### WHAT TO PRODUCE
Reproduce the data below in full. Nothing should differ from the original.

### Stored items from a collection
>>>
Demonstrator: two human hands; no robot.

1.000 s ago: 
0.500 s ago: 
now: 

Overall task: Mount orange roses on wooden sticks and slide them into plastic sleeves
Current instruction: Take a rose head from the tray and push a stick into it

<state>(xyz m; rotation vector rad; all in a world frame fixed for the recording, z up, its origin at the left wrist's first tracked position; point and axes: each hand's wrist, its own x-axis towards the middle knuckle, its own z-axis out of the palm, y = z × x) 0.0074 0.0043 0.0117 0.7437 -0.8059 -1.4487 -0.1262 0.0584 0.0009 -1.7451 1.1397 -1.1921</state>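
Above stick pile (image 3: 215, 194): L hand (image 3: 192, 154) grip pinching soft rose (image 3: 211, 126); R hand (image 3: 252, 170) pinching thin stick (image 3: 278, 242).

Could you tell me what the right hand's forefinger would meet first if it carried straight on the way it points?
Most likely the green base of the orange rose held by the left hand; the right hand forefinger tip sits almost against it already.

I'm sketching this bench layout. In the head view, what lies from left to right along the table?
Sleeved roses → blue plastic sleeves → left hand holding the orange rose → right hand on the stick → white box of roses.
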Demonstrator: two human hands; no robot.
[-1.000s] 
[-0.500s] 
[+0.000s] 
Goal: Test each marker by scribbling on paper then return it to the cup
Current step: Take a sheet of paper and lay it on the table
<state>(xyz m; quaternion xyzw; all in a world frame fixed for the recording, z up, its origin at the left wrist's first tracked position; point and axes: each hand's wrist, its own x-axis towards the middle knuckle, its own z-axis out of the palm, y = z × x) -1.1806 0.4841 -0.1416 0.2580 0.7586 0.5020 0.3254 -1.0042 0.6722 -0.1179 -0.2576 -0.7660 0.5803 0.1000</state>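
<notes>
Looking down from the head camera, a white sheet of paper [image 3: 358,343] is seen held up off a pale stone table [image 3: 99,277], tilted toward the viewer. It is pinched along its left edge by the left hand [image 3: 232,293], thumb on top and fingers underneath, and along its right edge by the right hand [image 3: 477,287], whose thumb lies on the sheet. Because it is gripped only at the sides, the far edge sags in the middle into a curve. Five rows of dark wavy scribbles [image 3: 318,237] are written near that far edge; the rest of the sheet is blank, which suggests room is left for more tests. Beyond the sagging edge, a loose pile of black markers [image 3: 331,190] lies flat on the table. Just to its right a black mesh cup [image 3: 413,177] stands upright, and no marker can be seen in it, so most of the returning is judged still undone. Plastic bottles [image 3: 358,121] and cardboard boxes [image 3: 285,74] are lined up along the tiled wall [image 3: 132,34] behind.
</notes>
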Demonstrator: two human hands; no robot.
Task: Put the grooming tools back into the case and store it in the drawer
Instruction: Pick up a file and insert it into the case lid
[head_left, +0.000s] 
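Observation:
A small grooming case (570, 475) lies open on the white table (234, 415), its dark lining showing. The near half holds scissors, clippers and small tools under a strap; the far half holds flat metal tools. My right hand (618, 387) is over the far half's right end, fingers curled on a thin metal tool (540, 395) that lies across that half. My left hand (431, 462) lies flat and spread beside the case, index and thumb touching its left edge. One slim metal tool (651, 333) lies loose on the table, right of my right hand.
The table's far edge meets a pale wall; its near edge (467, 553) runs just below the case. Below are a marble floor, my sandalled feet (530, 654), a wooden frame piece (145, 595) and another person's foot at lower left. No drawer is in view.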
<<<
### RESULT OF THIS TASK
Demonstrator: two human hands; no robot.

1.000 s ago: 
0.500 s ago: 
now: 

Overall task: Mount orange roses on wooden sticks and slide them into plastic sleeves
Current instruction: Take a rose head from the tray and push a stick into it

<state>(xyz m; rotation vector rad; all in a world frame fixed for the recording, z up, its origin at the left wrist's first tracked position; point and axes: each hand's wrist, its own x-axis towards the middle knuckle, its own z-axis out of the palm, y = z × x) 0.0074 0.0043 0.0117 0.7437 -0.8059 -1.4487 -0.1262 0.0584 0.0009 -1.7451 1.1397 -1.1921</state>
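Above stick pile (image 3: 215, 194): L hand (image 3: 192, 154) grip pinching soft rose (image 3: 211, 126); R hand (image 3: 252, 170) pinching thin stick (image 3: 278, 242).

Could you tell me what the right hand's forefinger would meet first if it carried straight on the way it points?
Most likely the green base of the orange rose held by the left hand; the right hand forefinger tip sits almost against it already.

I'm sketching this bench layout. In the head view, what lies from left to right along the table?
Sleeved roses → blue plastic sleeves → left hand holding the orange rose → right hand on the stick → white box of roses.
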Demonstrator: two human hands; no robot.
[-1.000s] 
[-0.500s] 
[+0.000s] 
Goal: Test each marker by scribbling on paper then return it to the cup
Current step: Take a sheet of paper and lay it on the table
<state>(xyz m; quaternion xyzw; all in a world frame fixed for the recording, z up, its origin at the left wrist's first tracked position; point and axes: each hand's wrist, its own x-axis towards the middle knuckle, its own z-axis out of the palm, y = z × x) -1.1806 0.4841 -0.1416 0.2580 0.7586 0.5020 0.3254 -1.0042 0.6722 -0.1179 -0.2576 -0.7660 0.5803 0.1000</state>
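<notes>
Looking down from the head camera, a white sheet of paper [image 3: 358,343] is seen held up off a pale stone table [image 3: 99,277], tilted toward the viewer. It is pinched along its left edge by the left hand [image 3: 232,293], thumb on top and fingers underneath, and along its right edge by the right hand [image 3: 477,287], whose thumb lies on the sheet. Because it is gripped only at the sides, the far edge sags in the middle into a curve. Five rows of dark wavy scribbles [image 3: 318,237] are written near that far edge; the rest of the sheet is blank, which suggests room is left for more tests. Beyond the sagging edge, a loose pile of black markers [image 3: 331,190] lies flat on the table. Just to its right a black mesh cup [image 3: 413,177] stands upright, and no marker can be seen in it, so most of the returning is judged still undone. Plastic bottles [image 3: 358,121] and cardboard boxes [image 3: 285,74] are lined up along the tiled wall [image 3: 132,34] behind.
</notes>
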Demonstrator: two human hands; no robot.
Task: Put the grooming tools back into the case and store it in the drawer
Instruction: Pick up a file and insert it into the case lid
[head_left, +0.000s] 
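Observation:
A small grooming case (570, 475) lies open on the white table (234, 415), its dark lining showing. The near half holds scissors, clippers and small tools under a strap; the far half holds flat metal tools. My right hand (618, 387) is over the far half's right end, fingers curled on a thin metal tool (540, 395) that lies across that half. My left hand (431, 462) lies flat and spread beside the case, index and thumb touching its left edge. One slim metal tool (651, 333) lies loose on the table, right of my right hand.
The table's far edge meets a pale wall; its near edge (467, 553) runs just below the case. Below are a marble floor, my sandalled feet (530, 654), a wooden frame piece (145, 595) and another person's foot at lower left. No drawer is in view.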

Here the exercise is finished.